The sample in the POD: use CGI qw(escapeHTML); $text = "<pre>\n" . escapeHTML($text) . "</pre>\n"; my $finder = URI::Find->new( sub { my($uri, $orig_uri) = @_; return qq|<a href="$uri">$orig_uri</a>|; }); $finder->find(\$text); doesn't always work safely. Entity references can be broken. For instance, if the input is "<http://www.cpan.org/>", then the output is: "<<a href="http://www.cpan.org/&gt">http://www.cpan.org/&gt</a>;"

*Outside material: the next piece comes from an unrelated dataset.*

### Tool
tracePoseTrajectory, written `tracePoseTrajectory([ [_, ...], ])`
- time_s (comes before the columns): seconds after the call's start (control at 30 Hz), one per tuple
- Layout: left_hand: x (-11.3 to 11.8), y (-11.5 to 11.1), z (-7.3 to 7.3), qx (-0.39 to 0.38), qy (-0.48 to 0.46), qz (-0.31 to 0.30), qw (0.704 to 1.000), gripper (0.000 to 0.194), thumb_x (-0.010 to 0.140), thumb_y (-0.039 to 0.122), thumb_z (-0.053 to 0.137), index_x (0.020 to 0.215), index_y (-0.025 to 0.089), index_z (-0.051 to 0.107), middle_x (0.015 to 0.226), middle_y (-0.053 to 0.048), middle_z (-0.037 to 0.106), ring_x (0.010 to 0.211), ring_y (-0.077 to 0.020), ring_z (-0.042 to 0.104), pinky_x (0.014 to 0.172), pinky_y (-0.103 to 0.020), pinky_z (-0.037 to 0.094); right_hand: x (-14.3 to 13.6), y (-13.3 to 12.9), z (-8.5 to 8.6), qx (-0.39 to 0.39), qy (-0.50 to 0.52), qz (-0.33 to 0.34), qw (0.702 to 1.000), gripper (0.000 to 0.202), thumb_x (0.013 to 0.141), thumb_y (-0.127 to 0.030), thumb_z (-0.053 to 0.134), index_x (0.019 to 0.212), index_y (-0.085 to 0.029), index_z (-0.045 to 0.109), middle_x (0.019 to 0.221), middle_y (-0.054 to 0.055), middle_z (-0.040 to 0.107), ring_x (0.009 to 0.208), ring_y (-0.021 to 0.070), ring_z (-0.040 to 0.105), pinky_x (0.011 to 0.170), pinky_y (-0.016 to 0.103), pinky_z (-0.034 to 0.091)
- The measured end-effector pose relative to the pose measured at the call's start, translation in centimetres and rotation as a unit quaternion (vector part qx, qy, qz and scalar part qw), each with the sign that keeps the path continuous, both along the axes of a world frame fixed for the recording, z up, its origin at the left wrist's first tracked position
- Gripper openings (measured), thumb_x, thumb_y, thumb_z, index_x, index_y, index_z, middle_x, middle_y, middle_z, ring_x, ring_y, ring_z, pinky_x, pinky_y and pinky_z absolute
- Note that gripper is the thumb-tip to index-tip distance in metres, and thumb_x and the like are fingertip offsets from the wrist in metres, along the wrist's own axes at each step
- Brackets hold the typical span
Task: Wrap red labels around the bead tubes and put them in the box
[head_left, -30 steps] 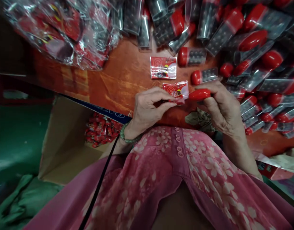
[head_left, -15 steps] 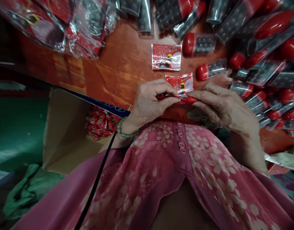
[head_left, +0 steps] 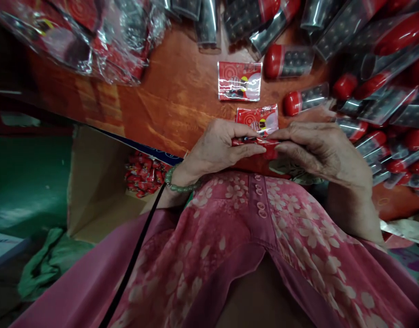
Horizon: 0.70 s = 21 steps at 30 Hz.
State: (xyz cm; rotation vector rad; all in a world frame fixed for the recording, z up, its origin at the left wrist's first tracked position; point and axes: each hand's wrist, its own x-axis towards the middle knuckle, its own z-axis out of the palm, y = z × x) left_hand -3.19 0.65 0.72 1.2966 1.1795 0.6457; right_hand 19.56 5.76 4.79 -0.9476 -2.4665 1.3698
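Note:
Between my hands, over the table's near edge, is a small red packet. My left hand pinches its left part between thumb and fingers. At its right end, the thumb and fingertips of my right hand close on it. Just beyond my fingertips a flat red printed sachet lies on the table, its lower edge partly hidden. Farther back lies another flat red sachet, fully visible.
Many clear tubes with red caps and dark balls cover the right and back of the wooden table. Plastic-wrapped red packs lie at the back left. Below the left edge, a cardboard box holds red packets.
The held packet's right end has turned and now shows more of its red face below my fingertips. Both hands have shifted slightly right in the view, as has the whole scene.

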Motion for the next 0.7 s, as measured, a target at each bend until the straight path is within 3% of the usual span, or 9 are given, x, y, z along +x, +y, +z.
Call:
tracePoseTrajectory([
  [0.07,-0.3,0.1,-0.1,-0.034,-0.043,0.026,0.998,0.043,0.082,0.051,0.074,0.107,0.016,0.074,0.103,-0.006,0.077,0.092,-0.0176,0.070,0.083,-0.029,0.055,0.0,-0.3,-0.4,-0.029,0.021,-0.053,0.998,0.025,0.101,-0.037,0.053,0.109,-0.024,0.072,0.089,0.004,0.075,0.078,0.0193,0.071,0.071,0.032,0.057],
  [0.17,-0.4,-0.3,-0.6,-0.076,-0.189,0.093,0.975,0.070,0.073,0.066,0.075,0.123,0.019,0.067,0.122,-0.011,0.072,0.104,-0.0221,0.070,0.088,-0.035,0.057,-0.1,-0.7,-1.0,-0.089,0.053,-0.142,0.984,0.025,0.099,-0.042,0.055,0.104,-0.026,0.074,0.080,0.000,0.072,0.066,0.0155,0.066,0.065,0.030,0.056],
  [0.23,0.2,-0.6,-1.0,-0.123,-0.292,0.118,0.941,0.071,0.064,0.068,0.080,0.118,0.023,0.069,0.120,-0.009,0.072,0.102,-0.0240,0.072,0.086,-0.038,0.060,-0.3,-0.9,-1.4,-0.104,0.071,-0.182,0.975,0.027,0.099,-0.043,0.055,0.103,-0.025,0.074,0.079,-0.001,0.071,0.064,0.0145,0.065,0.064,0.029,0.055],
  [0.3,1.1,-0.9,-1.2,-0.173,-0.348,0.123,0.913,0.058,0.062,0.061,0.086,0.104,0.024,0.073,0.111,-0.006,0.075,0.100,-0.0237,0.073,0.087,-0.038,0.061,-0.8,-1.1,-1.7,-0.101,0.085,-0.204,0.970,0.028,0.099,-0.042,0.055,0.103,-0.021,0.074,0.082,0.000,0.072,0.069,0.0140,0.066,0.068,0.029,0.055],
  [0.37,2.1,-1.0,-1.2,-0.210,-0.361,0.135,0.899,0.046,0.063,0.057,0.087,0.090,0.022,0.073,0.098,-0.004,0.076,0.097,-0.0213,0.073,0.091,-0.037,0.061,-1.3,-1.4,-1.9,-0.089,0.092,-0.222,0.967,0.029,0.099,-0.041,0.055,0.103,-0.019,0.074,0.084,0.000,0.073,0.072,0.0136,0.066,0.071,0.028,0.055],
  [0.47,3.1,-0.9,-1.1,-0.239,-0.339,0.184,0.891,0.043,0.064,0.057,0.086,0.078,0.018,0.072,0.084,-0.002,0.076,0.088,-0.0179,0.073,0.091,-0.035,0.060,-2.4,-1.9,-2.4,-0.057,0.087,-0.266,0.958,0.030,0.099,-0.045,0.054,0.103,-0.021,0.073,0.081,-0.001,0.071,0.070,0.0131,0.065,0.068,0.026,0.054],
  [0.7,3.4,-0.8,-1.0,-0.192,-0.303,0.246,0.900,0.034,0.074,0.050,0.081,0.084,0.017,0.075,0.082,0.000,0.076,0.081,-0.0142,0.071,0.084,-0.029,0.058,-4.6,-2.8,-3.3,0.021,0.100,-0.336,0.936,0.031,0.101,-0.047,0.049,0.102,-0.023,0.069,0.086,0.001,0.071,0.073,0.0142,0.065,0.074,0.029,0.055],
])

Tue Sep 02 18:35:37 2008 MSCHILLI [...] cpan.org - Correspondence added

On Sun Jul 16 08:10:44 2006, hiranotaka wrote: Show quoted text

> The sample in the POD: > use CGI qw(escapeHTML); > $text = "<pre>\n" . escapeHTML($text) . "</pre>\n"; > my $finder = URI::Find->new( > ... > doesn't always work safely.

Neither does it work with URLs that have &s embedded. This text This text contains http://foo.com?foo=1&bar=2. results in This text contains <a ref="http://foo.com?foo=1&bar=2"> http://foo.com?foo=1&bar=2</a>. hence escaping the '&' in the HREF attribute to '&amp', which breaks the link. To get reliable results, I guess one would have to 1) escape the URLs, but remember which text regions their replacements span 2) escape the rest, carefully omitting anything that has been touched in 1). So URI::Find would need to provide these areas via an API after having performed the replacement.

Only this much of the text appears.